Please transcribe the listing below in full and word for word, without its pictures.
==========
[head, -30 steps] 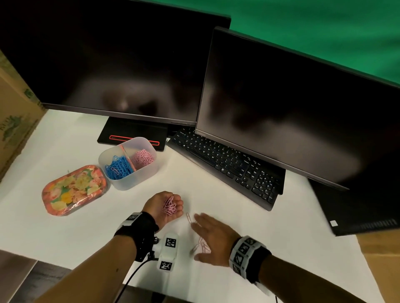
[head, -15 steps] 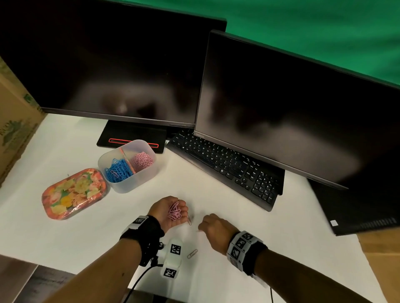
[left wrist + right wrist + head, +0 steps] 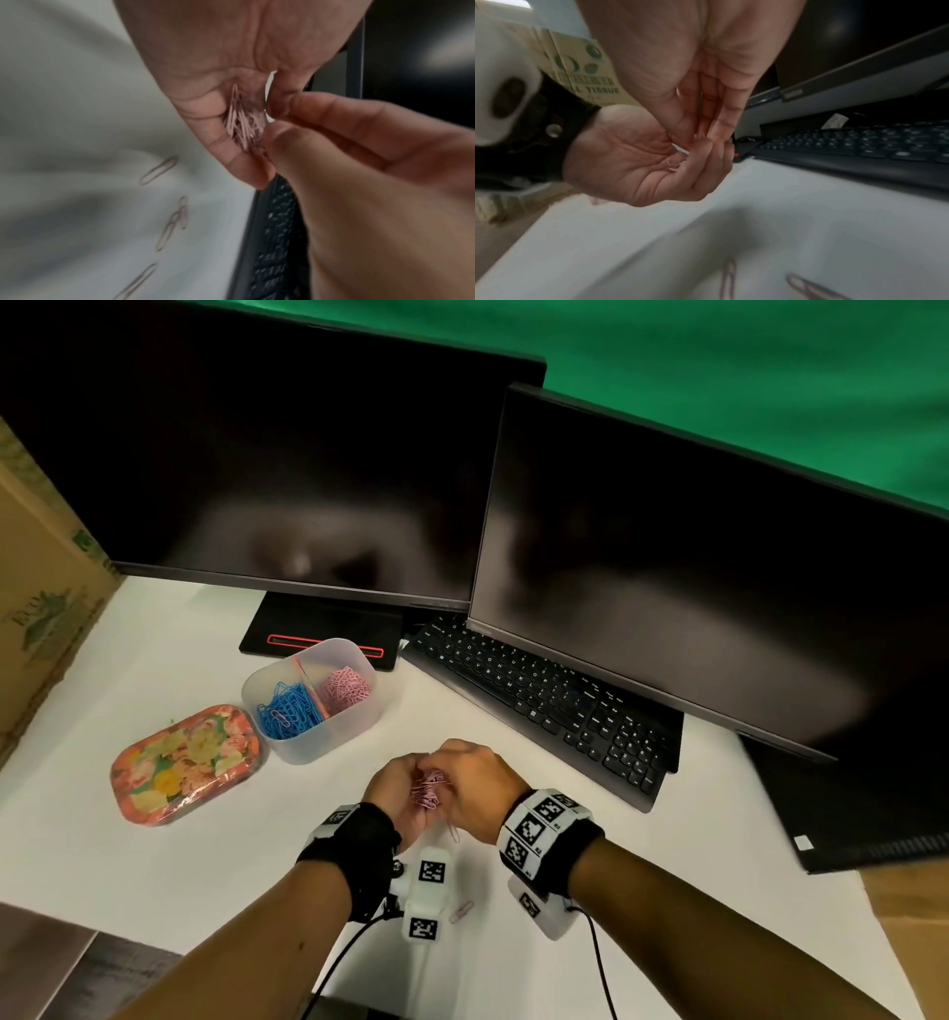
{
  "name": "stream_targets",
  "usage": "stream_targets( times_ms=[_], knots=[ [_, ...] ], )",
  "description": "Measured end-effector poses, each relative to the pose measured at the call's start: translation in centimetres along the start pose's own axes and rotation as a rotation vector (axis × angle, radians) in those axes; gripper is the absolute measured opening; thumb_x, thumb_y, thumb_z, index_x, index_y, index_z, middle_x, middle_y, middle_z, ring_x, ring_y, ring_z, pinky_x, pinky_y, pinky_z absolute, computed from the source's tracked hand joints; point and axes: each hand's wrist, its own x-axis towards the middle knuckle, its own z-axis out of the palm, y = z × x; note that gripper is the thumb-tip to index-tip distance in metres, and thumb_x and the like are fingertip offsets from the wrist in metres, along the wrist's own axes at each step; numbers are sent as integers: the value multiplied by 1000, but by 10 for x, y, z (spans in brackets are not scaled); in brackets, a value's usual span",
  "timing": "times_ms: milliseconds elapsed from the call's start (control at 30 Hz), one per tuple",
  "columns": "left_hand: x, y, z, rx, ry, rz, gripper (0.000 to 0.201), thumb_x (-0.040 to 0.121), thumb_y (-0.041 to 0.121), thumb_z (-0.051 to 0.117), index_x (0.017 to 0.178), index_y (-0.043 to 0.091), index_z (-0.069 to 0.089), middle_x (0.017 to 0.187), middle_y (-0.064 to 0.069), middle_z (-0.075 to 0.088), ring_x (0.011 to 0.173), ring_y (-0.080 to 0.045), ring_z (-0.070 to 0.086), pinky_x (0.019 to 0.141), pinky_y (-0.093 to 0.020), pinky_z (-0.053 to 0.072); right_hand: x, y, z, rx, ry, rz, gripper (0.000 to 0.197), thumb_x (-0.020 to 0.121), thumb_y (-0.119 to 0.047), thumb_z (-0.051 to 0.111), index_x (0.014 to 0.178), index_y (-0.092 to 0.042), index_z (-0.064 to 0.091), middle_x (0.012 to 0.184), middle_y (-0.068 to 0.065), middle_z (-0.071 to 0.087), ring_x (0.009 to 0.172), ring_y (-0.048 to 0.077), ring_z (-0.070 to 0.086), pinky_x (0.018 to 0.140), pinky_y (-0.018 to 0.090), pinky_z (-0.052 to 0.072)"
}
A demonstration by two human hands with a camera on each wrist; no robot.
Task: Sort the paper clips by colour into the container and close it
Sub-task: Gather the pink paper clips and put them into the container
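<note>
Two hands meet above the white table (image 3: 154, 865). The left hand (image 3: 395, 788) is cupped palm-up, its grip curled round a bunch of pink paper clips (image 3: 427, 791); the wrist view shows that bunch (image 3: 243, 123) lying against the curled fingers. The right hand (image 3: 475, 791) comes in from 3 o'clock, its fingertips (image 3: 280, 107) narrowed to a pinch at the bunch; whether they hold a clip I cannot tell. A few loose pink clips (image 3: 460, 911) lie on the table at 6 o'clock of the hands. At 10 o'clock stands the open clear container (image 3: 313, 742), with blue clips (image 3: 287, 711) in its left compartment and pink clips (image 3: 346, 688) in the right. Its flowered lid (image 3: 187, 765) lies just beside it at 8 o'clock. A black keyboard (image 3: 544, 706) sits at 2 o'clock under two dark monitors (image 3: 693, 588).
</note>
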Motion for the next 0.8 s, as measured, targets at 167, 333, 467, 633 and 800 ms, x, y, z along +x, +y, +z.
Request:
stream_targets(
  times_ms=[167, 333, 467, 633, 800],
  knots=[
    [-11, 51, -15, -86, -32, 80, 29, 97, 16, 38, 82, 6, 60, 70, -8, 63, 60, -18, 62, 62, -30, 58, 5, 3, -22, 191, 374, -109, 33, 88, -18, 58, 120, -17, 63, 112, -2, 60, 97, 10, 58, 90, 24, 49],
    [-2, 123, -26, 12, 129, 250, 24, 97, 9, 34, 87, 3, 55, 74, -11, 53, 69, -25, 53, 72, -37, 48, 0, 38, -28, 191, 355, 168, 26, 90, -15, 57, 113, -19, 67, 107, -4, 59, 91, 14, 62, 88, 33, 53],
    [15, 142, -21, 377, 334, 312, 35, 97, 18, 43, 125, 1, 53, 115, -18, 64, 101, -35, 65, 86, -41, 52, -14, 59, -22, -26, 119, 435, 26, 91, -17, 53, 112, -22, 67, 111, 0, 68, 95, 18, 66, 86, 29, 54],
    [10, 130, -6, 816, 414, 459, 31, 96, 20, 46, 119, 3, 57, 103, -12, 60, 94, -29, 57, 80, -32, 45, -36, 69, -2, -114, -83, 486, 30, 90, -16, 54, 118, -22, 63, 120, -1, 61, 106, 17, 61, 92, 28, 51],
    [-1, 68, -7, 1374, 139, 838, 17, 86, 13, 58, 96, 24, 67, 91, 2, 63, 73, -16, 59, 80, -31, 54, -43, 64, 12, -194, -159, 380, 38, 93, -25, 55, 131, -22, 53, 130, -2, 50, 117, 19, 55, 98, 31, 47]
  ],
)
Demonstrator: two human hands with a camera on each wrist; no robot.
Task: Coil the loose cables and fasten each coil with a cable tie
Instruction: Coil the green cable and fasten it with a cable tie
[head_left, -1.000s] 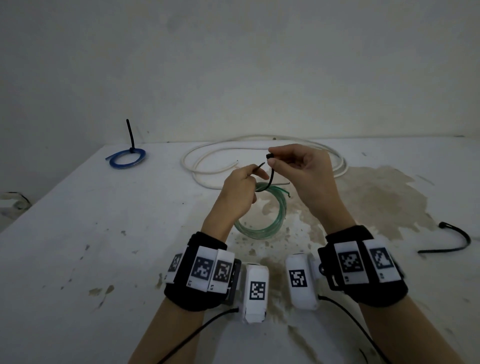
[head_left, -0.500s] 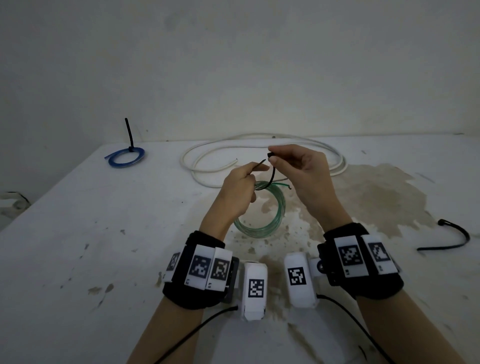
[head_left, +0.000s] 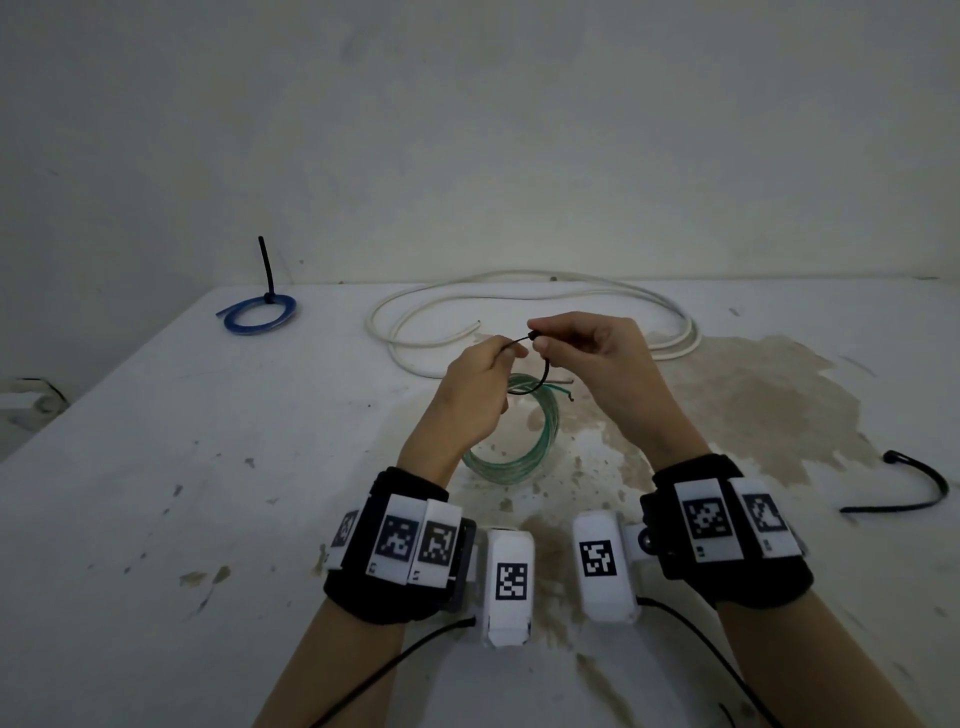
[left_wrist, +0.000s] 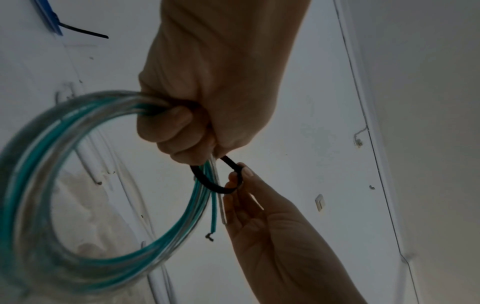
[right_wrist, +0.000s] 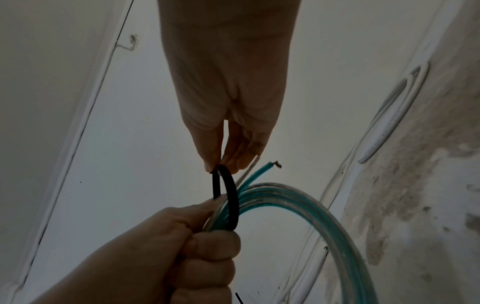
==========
## [RESULT OF THE EXERCISE]
[head, -30 steps] 
[head, -15 steps] 
[left wrist + right wrist + head, +0 steps] 
{
  "name": "stream_targets",
  "usage": "stream_targets( times_ms=[_], knots=[ [_, ...] ], )",
  "description": "Measured end-effector poses, each relative to the pose measured at the call's start: translation in centimetres along the start pose's own axes and rotation as a rotation vector (axis × angle, radians) in those axes; gripper is the absolute measured opening; thumb_x, thumb_y, thumb_z, index_x, index_y, index_z, middle_x, middle_y, middle_z, ring_x, ring_y, ring_z, pinky_x, pinky_y, pinky_z absolute, computed from the source's tracked hand joints; point and axes: each hand's wrist, its own x-axis towards the middle knuckle, its own z-axis out of the palm, y = z × x; note that gripper is the thumb-tip to index-tip distance in metres, and thumb_x and the like are fingertip offsets from the wrist in metres, along the wrist's own axes at each step; numbers are sent as integers: the value multiplied by 1000, but by 10 for x, y, z (spans in brackets are not scaled); in brackets, a value's usual span",
  "timing": "times_ms: milliseconds elapsed from the call's start (control at 30 Hz), one per tuple",
  "columns": "left_hand: x, y, z, rx, ry, rz, gripper (0.000 to 0.201), thumb_x (-0.040 to 0.121), thumb_y (-0.041 to 0.121), thumb_z (-0.051 to 0.117), index_x (0.017 to 0.178), index_y (-0.043 to 0.091), index_z (-0.069 to 0.089), middle_x (0.017 to 0.187), middle_y (-0.064 to 0.069), middle_z (-0.075 to 0.088), ring_x (0.011 to 0.173), ring_y (-0.080 to 0.045), ring_z (-0.070 to 0.086), pinky_x (0.019 to 0.141), pinky_y (-0.093 to 0.020), pinky_z (-0.053 to 0.072); right_hand: x, y, z, rx, ry, rz, gripper (0.000 to 0.197), thumb_x (-0.020 to 0.121), thumb_y (-0.119 to 0.047), thumb_z (-0.051 to 0.111), index_x (0.014 to 0.178), index_y (-0.092 to 0.042), index_z (-0.064 to 0.091), middle_x (0.012 to 0.184), middle_y (-0.068 to 0.065), middle_z (-0.071 to 0.087), ring_x (0.009 to 0.172), ring_y (-0.048 to 0.077), ring_z (-0.070 to 0.086), pinky_x (0.018 to 0.140), pinky_y (-0.018 to 0.090), pinky_z (-0.052 to 0.072)"
}
A demonstration by two human hands with a camera on each wrist; no robot.
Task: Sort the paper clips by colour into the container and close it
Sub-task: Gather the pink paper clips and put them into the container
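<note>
Two hands meet above the white table (image 3: 154, 865). The left hand (image 3: 395, 788) is cupped palm-up, its grip curled round a bunch of pink paper clips (image 3: 427, 791); the wrist view shows that bunch (image 3: 243, 123) lying against the curled fingers. The right hand (image 3: 475, 791) comes in from 3 o'clock, its fingertips (image 3: 280, 107) narrowed to a pinch at the bunch; whether they hold a clip I cannot tell. A few loose pink clips (image 3: 460, 911) lie on the table at 6 o'clock of the hands. At 10 o'clock stands the open clear container (image 3: 313, 742), with blue clips (image 3: 287, 711) in its left compartment and pink clips (image 3: 346, 688) in the right. Its flowered lid (image 3: 187, 765) lies just beside it at 8 o'clock. A black keyboard (image 3: 544, 706) sits at 2 o'clock under two dark monitors (image 3: 693, 588).
</note>
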Motion for the next 0.8 s, as measured, targets at 167, 333, 467, 633 and 800 ms, x, y, z along +x, +y, +z.
Request:
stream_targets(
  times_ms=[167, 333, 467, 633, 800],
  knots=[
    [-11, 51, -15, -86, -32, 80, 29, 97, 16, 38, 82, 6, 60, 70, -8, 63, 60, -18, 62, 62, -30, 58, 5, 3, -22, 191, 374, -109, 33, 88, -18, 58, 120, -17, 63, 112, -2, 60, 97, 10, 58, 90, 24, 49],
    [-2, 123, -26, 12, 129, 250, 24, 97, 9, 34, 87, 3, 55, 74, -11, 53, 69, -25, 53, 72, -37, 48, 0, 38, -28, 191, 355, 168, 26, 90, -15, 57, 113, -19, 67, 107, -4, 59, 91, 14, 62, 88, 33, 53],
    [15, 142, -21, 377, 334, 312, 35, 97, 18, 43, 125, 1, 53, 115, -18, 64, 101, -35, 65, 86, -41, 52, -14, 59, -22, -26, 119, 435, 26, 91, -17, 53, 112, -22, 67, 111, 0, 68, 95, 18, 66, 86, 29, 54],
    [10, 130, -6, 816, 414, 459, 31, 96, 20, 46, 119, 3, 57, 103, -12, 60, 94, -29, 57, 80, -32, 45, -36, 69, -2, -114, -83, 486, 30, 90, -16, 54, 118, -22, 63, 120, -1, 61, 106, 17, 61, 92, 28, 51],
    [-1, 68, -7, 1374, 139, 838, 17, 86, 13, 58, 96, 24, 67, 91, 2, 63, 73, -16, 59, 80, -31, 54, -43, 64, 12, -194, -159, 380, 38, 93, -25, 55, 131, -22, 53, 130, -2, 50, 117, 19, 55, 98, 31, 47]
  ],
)
Demonstrator: two human hands with a camera on each wrist; no robot.
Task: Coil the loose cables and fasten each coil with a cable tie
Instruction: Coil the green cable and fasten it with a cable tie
[head_left, -1.000s] 
[head_left, -0.500s] 
[head_left, +0.000s] 
[left_wrist, +0.000s] 
[right_wrist, +0.000s] 

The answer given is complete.